* _INSTRUCTIONS TO FOLLOW_: In the material below, find every line containing the string "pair" and return it.

* _PROVIDED INFORMATION_:
——

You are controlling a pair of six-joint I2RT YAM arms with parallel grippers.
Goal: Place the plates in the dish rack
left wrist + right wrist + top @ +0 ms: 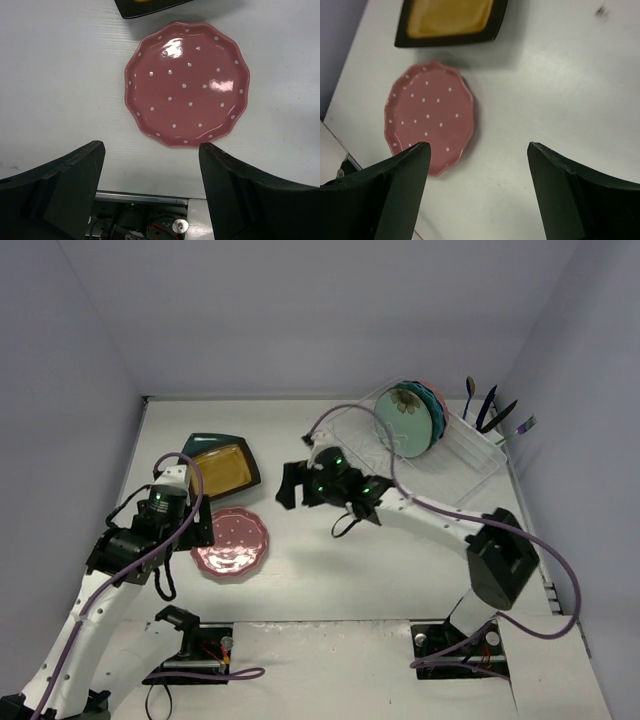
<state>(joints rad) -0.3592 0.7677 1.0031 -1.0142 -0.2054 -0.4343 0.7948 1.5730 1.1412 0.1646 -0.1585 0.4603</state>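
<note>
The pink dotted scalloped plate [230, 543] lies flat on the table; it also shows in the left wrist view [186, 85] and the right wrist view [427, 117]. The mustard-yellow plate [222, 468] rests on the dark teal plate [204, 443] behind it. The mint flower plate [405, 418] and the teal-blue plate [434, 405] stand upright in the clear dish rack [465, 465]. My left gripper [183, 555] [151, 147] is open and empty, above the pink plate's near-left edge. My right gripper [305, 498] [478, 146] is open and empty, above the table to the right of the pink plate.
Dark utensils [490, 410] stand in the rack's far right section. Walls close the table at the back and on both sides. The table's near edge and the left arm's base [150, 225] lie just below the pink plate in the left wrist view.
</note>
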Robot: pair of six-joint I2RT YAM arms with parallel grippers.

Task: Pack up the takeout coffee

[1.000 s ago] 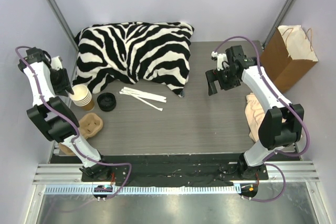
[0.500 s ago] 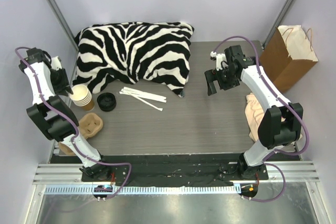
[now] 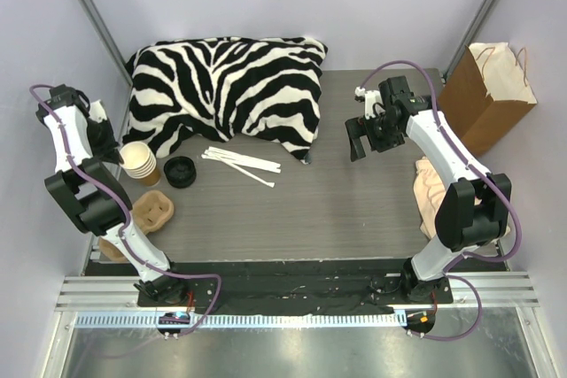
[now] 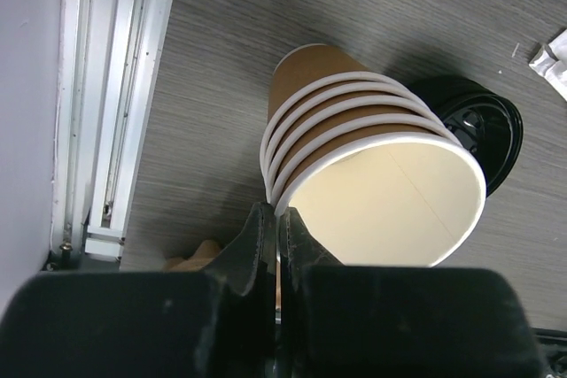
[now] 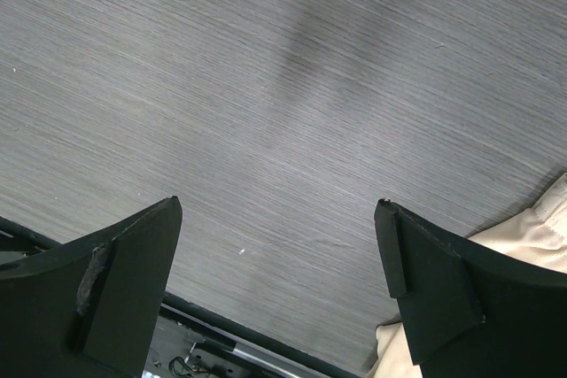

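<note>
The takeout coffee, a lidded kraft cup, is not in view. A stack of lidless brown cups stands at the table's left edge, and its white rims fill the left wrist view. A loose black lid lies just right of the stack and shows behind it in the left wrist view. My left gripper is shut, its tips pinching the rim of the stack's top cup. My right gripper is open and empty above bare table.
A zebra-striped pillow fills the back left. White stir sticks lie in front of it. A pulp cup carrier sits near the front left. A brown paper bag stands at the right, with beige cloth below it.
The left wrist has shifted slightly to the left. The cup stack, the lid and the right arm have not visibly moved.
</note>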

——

* _OUTPUT BELOW_:
You are controlling a pair of six-joint I2RT YAM arms with parallel grippers.
Robot: pair of six-joint I2RT YAM arms with parallel grippers.

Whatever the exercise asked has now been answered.